Recorded data —
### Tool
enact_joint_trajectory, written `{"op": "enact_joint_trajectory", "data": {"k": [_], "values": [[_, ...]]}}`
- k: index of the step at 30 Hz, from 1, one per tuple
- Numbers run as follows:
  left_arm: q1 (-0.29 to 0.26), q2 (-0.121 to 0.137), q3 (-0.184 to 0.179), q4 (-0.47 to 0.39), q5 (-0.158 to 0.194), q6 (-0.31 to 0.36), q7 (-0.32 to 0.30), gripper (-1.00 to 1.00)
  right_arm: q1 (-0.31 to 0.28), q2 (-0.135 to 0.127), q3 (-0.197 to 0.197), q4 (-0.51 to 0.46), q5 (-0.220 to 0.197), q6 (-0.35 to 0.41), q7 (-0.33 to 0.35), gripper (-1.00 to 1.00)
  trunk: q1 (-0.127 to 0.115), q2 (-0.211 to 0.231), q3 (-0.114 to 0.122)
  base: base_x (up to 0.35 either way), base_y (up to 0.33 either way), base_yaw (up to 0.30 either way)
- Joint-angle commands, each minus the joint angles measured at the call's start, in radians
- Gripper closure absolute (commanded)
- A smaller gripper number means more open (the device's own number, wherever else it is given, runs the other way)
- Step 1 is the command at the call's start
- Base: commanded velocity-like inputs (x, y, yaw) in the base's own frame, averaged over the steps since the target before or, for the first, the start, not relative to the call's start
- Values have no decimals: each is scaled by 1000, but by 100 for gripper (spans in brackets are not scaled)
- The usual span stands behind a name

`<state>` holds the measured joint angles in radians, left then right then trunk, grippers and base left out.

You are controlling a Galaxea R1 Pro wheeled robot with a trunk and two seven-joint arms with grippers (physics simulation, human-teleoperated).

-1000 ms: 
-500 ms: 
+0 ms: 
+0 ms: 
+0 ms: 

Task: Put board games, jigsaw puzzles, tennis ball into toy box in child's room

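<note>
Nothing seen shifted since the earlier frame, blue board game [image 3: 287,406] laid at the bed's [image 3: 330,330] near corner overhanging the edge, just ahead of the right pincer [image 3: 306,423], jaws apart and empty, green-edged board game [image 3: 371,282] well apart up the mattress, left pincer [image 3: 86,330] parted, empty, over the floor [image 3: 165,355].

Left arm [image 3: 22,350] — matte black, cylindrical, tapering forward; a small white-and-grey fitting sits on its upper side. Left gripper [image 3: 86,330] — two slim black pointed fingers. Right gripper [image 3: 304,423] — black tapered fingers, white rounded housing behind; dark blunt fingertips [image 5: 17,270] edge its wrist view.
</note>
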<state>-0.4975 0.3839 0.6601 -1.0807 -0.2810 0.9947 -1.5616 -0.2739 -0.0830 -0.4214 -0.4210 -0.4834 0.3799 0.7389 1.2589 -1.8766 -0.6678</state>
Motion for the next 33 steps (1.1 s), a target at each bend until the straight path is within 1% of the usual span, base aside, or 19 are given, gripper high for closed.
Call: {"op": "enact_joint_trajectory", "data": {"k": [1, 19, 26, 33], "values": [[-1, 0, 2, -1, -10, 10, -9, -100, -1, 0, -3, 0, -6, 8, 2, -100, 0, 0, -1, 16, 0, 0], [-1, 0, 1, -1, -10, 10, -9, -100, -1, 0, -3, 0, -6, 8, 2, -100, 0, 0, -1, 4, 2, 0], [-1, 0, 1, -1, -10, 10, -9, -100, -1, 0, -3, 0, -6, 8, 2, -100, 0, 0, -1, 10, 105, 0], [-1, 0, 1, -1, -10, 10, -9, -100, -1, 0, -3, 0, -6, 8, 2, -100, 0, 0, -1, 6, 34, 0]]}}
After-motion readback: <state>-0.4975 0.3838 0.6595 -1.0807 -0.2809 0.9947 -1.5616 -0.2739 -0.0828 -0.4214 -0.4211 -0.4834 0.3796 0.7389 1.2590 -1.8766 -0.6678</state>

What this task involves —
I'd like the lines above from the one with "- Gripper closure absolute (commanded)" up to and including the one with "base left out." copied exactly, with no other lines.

Response area —
- Gripper closure absolute (commanded)
- A smaller gripper number means more open (the device's own number, wherever else it is given, runs the other way)
- Step 1 is the command at the call's start
- Base: commanded velocity-like inputs (x, y, yaw) in the base's own frame, averaged over the steps since the target before or, for the first, the start, not relative to the call's start
- Values have no decimals: each is scaled by 1000, but by 100 for gripper (spans in brackets are not scaled)
- The usual span stands behind a name

`<state>` holds the measured joint angles in radians, left then right then trunk, grippers and base left out.

Nothing else is needed, and the exercise is over.